Of all the images I have taken during the shoot, I thought this has the strongest visual. It looked great overall, as the main objective has been achieved: to incorporate landscape elements into portraiture shoots. Some of my best decision was to pick up more fresh green leaves on the actual day of the shoot, during the setup session. It was instrumental in creating a more visual impact on my final shoot.
But even so, I felt that the shoot still kind of failed. I have had a lot of bad shots while attempting to make her feminine as much as possible. I could have tried other body positions, similar to that of photographer Mika Ninagawa. I had not thought of her hand postures, or a curled up body posture, etc. Hence, I felt like I had not performed well under the pressure.
Behind the scenes video
Most of the shots were captured with additional cameras and edited by me.
Special Thanks to
Model: Tay Yuxin
Makeup Artist: Mandy Jean Jordan
Assistant: Sherlyn Goh
Special Mention: Anastajia Vakina, Niki Antell, Mike & Ferguson
On my post process, I pushed the exposure and overall contrast, as well as certain colour saturation in Camera Raw. I began by fixing the background first. Ensure that there are no visible patches of the blue canvas. Rather than cloning over the patches, I used channel masking to patch up underneath, as with blue screen.
For the subject, I used frequency separation technique to smoothen the skin, as well as to fix the creases on the dress. Using the same technique, I was also able to sharpen the main focus area, such as the eyes and hands. I added a gradient curve to highlight the focus. I noticed the green leaves and subject’s eyes needed more saturation, and also colour balanced the subject’s hair to bluish tone, closer to black.

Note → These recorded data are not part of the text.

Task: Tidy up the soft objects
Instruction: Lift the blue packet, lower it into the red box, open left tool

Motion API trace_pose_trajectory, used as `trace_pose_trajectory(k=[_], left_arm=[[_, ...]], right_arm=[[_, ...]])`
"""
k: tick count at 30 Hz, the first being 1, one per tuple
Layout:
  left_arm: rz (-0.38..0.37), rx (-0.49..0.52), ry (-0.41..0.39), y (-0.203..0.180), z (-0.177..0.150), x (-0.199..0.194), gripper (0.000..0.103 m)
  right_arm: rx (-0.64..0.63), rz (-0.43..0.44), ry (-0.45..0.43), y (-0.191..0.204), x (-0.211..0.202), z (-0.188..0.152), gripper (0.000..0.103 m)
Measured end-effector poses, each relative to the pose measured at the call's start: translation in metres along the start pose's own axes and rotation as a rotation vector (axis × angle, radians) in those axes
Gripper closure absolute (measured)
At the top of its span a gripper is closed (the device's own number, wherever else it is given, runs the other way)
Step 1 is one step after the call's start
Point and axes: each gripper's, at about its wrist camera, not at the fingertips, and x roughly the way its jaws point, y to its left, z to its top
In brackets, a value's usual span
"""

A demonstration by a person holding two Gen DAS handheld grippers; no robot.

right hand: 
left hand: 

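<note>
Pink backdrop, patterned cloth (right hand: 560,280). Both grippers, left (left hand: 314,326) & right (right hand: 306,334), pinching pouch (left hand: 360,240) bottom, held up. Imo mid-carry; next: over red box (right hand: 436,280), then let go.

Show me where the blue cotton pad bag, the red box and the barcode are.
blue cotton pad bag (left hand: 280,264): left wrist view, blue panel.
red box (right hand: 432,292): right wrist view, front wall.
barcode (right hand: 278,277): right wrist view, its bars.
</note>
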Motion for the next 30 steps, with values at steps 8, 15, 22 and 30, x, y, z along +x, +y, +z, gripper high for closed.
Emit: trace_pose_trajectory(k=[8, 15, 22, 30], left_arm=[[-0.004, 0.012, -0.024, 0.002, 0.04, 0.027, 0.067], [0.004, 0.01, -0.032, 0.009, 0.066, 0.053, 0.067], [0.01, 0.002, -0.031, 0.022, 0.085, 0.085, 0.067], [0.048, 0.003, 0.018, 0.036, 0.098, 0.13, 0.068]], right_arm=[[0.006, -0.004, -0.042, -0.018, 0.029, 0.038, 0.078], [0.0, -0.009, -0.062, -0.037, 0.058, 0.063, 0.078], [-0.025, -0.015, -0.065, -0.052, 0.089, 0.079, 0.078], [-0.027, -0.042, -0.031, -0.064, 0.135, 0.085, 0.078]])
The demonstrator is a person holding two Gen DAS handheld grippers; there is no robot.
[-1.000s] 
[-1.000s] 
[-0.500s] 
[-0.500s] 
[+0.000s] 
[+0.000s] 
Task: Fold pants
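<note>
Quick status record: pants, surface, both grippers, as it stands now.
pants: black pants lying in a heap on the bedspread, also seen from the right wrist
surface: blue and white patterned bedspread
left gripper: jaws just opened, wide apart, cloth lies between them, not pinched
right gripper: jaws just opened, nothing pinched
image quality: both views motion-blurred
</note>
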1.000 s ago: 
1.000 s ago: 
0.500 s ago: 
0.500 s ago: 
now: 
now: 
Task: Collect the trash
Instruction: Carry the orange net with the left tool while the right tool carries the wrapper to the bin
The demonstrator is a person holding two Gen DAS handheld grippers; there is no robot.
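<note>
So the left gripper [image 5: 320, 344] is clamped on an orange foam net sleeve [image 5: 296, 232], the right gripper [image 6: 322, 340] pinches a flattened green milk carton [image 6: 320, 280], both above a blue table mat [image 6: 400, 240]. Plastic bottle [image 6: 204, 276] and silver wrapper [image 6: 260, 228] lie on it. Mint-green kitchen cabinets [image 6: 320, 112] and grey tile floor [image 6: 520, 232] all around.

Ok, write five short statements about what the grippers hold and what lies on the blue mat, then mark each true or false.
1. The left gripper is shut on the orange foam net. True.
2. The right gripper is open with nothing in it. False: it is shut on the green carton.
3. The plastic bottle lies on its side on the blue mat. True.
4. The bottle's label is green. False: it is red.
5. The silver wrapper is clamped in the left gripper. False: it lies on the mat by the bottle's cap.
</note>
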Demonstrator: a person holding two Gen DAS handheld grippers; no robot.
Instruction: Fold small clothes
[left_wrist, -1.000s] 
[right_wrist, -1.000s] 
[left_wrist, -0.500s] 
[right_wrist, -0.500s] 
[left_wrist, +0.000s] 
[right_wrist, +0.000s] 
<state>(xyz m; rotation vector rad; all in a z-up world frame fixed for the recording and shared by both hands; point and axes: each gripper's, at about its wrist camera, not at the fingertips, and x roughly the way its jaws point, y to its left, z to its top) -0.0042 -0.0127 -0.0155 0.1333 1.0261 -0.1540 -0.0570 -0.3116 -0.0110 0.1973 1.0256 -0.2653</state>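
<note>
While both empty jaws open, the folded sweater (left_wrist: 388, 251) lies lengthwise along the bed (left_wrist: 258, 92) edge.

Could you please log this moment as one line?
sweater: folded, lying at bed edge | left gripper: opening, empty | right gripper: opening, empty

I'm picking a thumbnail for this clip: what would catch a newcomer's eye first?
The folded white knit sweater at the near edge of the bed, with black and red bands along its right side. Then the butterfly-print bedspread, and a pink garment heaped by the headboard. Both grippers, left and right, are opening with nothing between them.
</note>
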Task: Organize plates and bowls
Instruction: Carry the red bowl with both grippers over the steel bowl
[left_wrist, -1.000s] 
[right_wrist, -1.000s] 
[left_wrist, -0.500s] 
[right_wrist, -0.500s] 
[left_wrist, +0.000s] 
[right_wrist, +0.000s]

Next, I burned the shadow areas on my subjects to create more contrast. I also adjusted the vignetting for more punch. Last but not least, I readjusted the overall colour balance to a slightly cooler tone.
The narrative aspect of this shoot might have come out better if there was a particular theme for an item brand or for a specific cause. Remembering what Lecturer Matthew has advised me last year (on a separate assignment), which he believes it is better to move on to the next project assignment and not dwell too much on re-working the same subject. Hence considerating the best way forward is perhaps to move on to my next project. Landscape photography would be closer to what I am doing than into fashion shoot. I may revisit the same theme, but produce a different shoot but definitely not reshoot.
As I was thinking of ways I could approach my next portraiture shoot on hindsight, the trip to Nottingham Contemporary Gallery with International students gave me an idea. There was this art installation which I did not understand what it was all about, but the white pebbles had struck me as a possible alternative to autumn leaves. The question is, how do I get hold of such large quantities of white pebbles?